# M-o-n-e-y g-r-a-b



## pattste (Dec 30, 2007)

http://www.rollingstone.com/music/news/grateful-dead-members-john-mayer-form-dead-company-20150805

Seriously, have they no shame? They did _farewell _concerts a month ago and now this. With John Mayer. Maybe they can have Katy Perry sing a couple of tunes, you know, for the artistic value.


----------



## Sneaky (Feb 14, 2006)

pattste said:


> http://www.rollingstone.com/music/news/grateful-dead-members-john-mayer-form-dead-company-20150805
> 
> Maybe they can have *Katy Perry *sing a couple of tunes, you know, for the artistic value.


She would be better than Donna. :smile-new:

This was rumoured to be in the works long before the Fare Thee Well shows. I like Mayer, and the Dead, but I don't think this will be good.


----------



## Stratin2traynor (Sep 27, 2006)

I wish Mayer would do another Trio album. I find his most recent stuff pretty shitty. It stand on its on music wise but I don't find it to be good music - at least not compared to his earlier stuff. 

I agree, it's likely a huge money grab for the 3 GD members. Mayer has a ton of $$ and he's probably doing it for fun.


----------



## fretboard (May 31, 2006)

As a fan going back more than a couple decades (38 shows with Jerry - 17 post-Jerry) I am also outraged by this. Sure, it was heavily rumoured like Sneaky said months ago and PRS had tweeted out pics of the Jerry-inspired guitar they built Mayer, to go with the "leaked" rehearsal photos and the actual songs Weir & Mayer did live together on the Late, Late Show in February. Now to come out and grab the money playing what is currently one officially announced show on Halloween at MSG with tickets being priced between $50 - $99?? Unreal. Bush league stuff.
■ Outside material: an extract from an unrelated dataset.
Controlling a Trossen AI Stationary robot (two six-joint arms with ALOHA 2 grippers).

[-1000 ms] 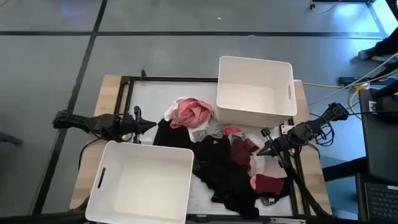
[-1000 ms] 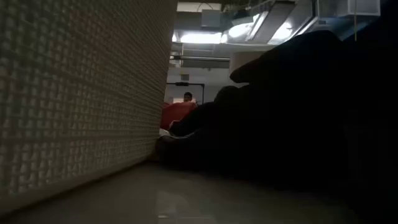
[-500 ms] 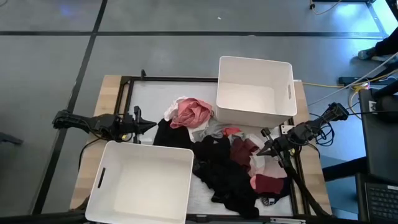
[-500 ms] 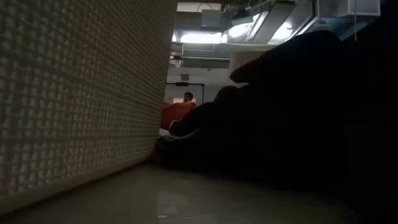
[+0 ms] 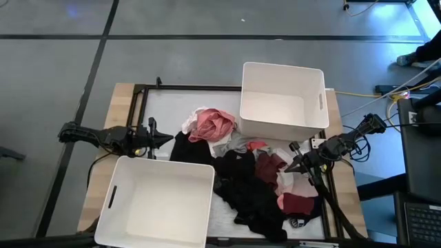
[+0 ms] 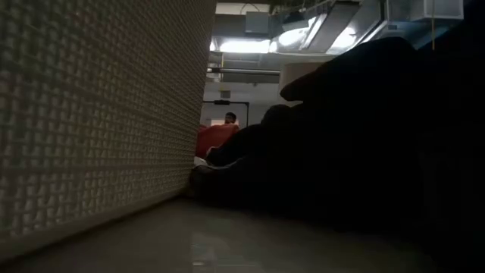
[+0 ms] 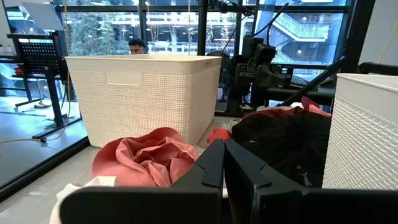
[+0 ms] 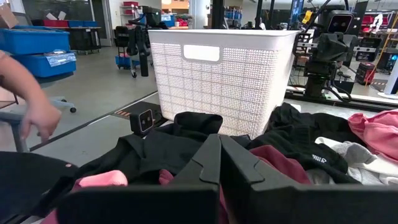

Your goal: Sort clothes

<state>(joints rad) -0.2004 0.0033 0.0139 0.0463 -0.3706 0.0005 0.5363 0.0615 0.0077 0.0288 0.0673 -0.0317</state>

You saps can't even break $100 ticket prices at MSG in the heart of NYC without resorting to service fees?? Sure, you're not the same band (Fare They Well) that played the "farewell" shows in June and July (that pulled in $52 million just in ticket sales for 5 concerts), but still... If you're going to moneygrab, don't be lovey dovey hippies living in the past for crying out loud - cut a haircut, get a job and get with the program.

Just take a look at Ticketmaster - here are some top TM prices for current Toronto area concerts (not including VIP packages - except for Motley Crue - just because);

Van Halen at the Amph? $317 (third row for tomorrow's show still available)
Van Morrison at the Sony - $355
The Two or The Who - however you like to call them, at the ACC - $168
Just saw Rush at the ACC a couple times - $210 a pop.
David Gilmour at the ACC - $180
Motley Crue at the ACC - top price on TM is currently $4,503, but that's a VIP package.
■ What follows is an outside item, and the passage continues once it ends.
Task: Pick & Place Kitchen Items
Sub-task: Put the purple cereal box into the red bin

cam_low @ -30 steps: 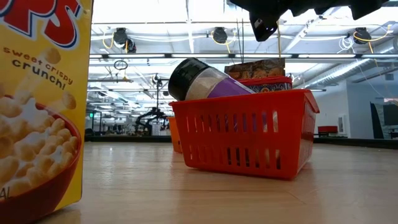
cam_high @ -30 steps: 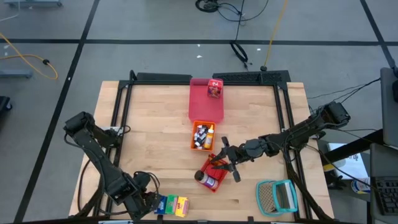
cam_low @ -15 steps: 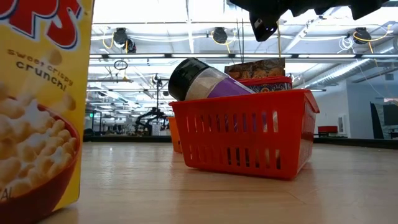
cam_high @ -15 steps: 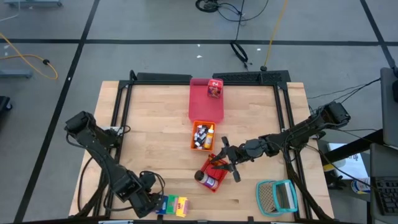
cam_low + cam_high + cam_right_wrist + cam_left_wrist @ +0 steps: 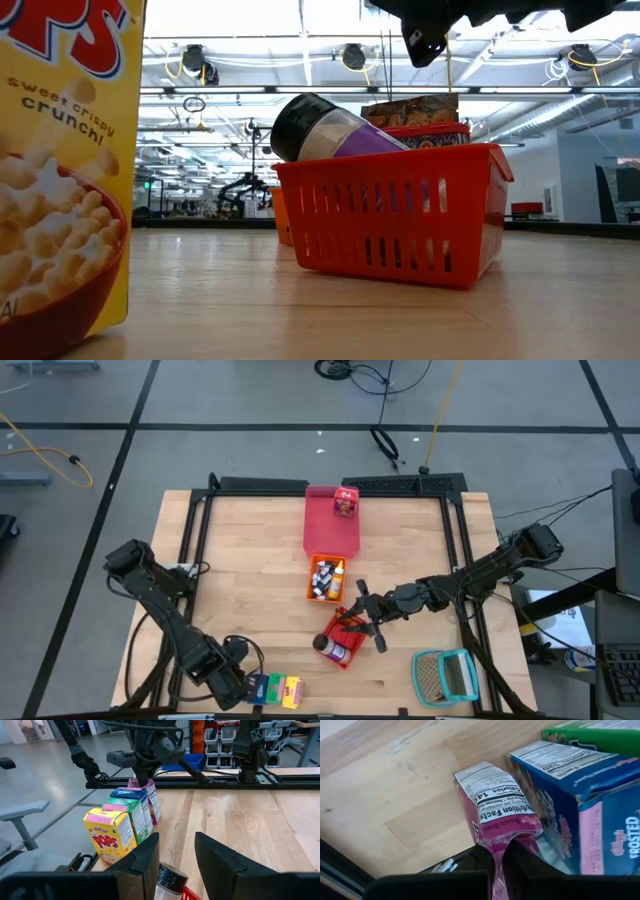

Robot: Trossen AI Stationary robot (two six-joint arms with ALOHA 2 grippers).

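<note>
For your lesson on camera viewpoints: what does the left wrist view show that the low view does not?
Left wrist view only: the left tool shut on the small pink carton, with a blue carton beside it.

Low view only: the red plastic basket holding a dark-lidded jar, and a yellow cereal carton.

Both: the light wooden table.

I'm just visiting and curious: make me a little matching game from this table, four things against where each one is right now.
Things:
1. pink carton
2. dark-lidded jar
3. yellow carton
4. teal-framed mesh item

Places:
A. lying in the red basket
B. alone at the table's near right corner
C. pinched in the left gripper
D. end of the carton row farthest from the left gripper

Pairs: 1-C, 2-A, 3-D, 4-B
</note>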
I guess we should toss in the Rolling Stones here too - they just played 15 shows with an average top TM price (non-VIP stuff) of $395 - which is down to the lowest it had been for them going back to the '05 tour.
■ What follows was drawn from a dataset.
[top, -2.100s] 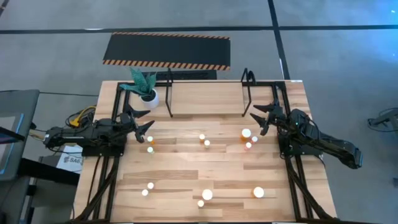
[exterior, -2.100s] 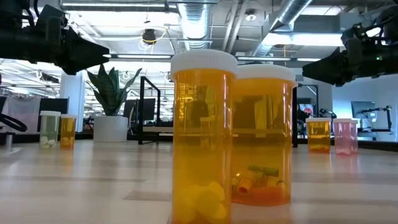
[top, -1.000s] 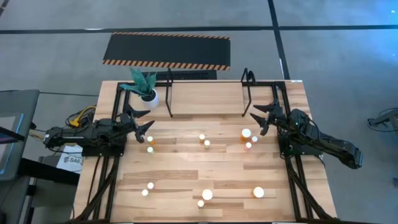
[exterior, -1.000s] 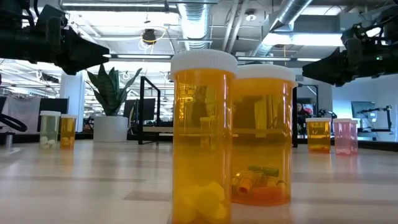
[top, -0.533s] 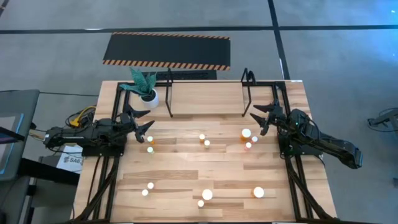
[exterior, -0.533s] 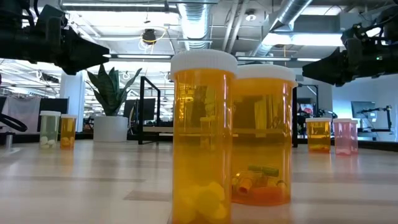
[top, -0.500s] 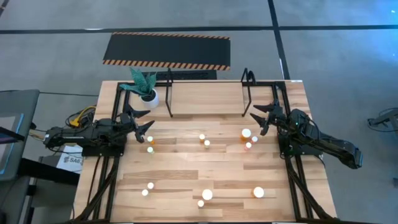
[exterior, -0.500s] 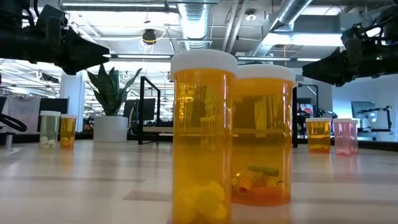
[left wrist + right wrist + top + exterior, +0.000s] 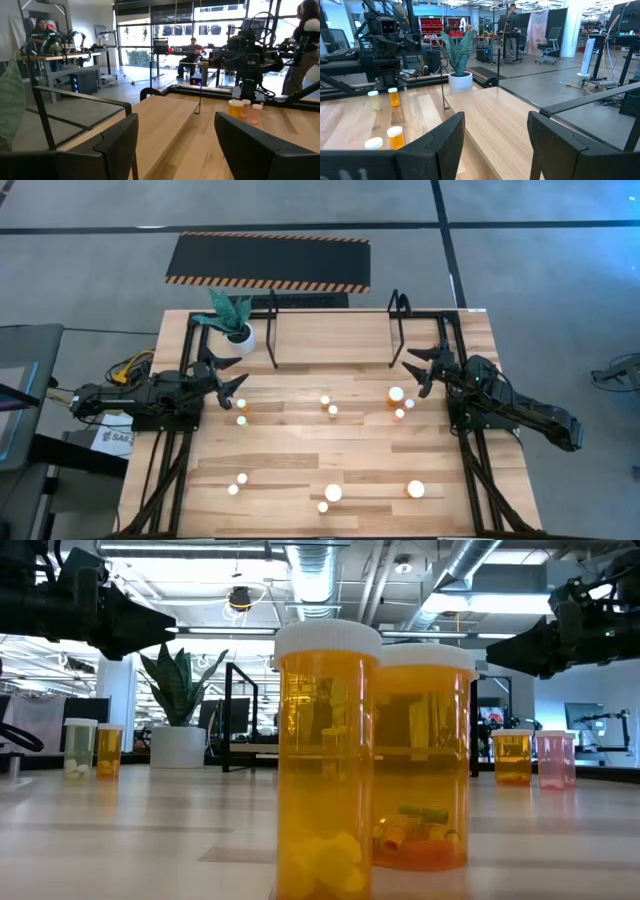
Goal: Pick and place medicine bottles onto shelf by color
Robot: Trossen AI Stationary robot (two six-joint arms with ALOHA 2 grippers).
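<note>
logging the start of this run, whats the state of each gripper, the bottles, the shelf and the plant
left gripper: open, empty, above the table's left side
right gripper: open, empty, above the right side
medicine bottles: upright, capped, scattered on the table
shelf: no bottles on it
potted plant: upright by the shelf's left end

A light wooden table is seen from above, standing on a grey floor. A white plant pot with a green-leaved plant is set at the far left corner of the table. On the floor beyond the far edge, a black hazard-striped mat is laid. A seated person is visible in the room behind.
</note>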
'tis true - this band that hasn't played one gig together (Dead & Company - as per the article referenced) surely have no shame...


----------



## High/Deaf (Aug 19, 2009)

$4500 for Motley Crue? I was just thinking the other day: "You'd have to pay me $5k to see those posers". But I suppose if they treat me like a VIP, I might go for only $4500.

And glad to say the Dead haven't cost me any more than my time to listen to their tunes on the radio. None of those ever inspired me to hear the actual band in person. I can safely say JM doesn't add to their 'lustre'.

Ticket prices are nuts. But that (and merch) are how they make their money now. Thanks iTunes!

I think there should be an inverse relationship between ticket prices and venue size. I would happily pay $100 - $150 to see someone I appreciate in a theatre with good site lines and proper acoustics. Arena shows should be about half that, since they're selling 10X the tix. And considering the ridiculously impersonal concert vibe of a stadium show, complete with the crappy acoustics/sound, those tickets should be about $20 per seat. U2 or One Direction, either or.


----------



## Xelebes (Mar 9, 2015)

The thing about arena shows is that there are usually more theatrics involved than a theatre show. There is typically a lot more people involved in putting on the show.

Personally, I've never forked money for an arena show. Only theatre shows and club shows.


----------



## keto (May 23, 2006)

I don't understand the indignance...they shouldn't be able to band together and perform the music they love, for people who want to see it? They shouldn't be allowed as comfortable a living as people will give them?

All that said, I'm not a GD (or Phish, or JM) fan. But, though I'd never pay to see the current Who or VH or Pink Floyd or many other 'part of what they used to be' bands, I don't begrudge them going on tour. Why would I?


----------



## pattste (Dec 30, 2007)

keto said:


> I don't understand the indignance...they shouldn't be able to band together and perform the music they love, for people who want to see it? They shouldn't be allowed as comfortable a living as people will give them?


It has nothing to do with them getting together and playing music and making a living. It has to do with the fact that they advertised their recent dates as _Farewell_ concerts. Some people travelled long distances and spent a lot of money for the chance to see them one last time. That's the point of a farewell, afterall. A month later the band (with the one exception of Phil Lesh) announce another show with another guest guitarist in which they'll play Grateful Dead music and they call that band Dead & Company.


----------



## fredyfreeloader (Dec 11, 2010)

Maybe after a few shows Dead and Co will just be dead if they don't produce.


----------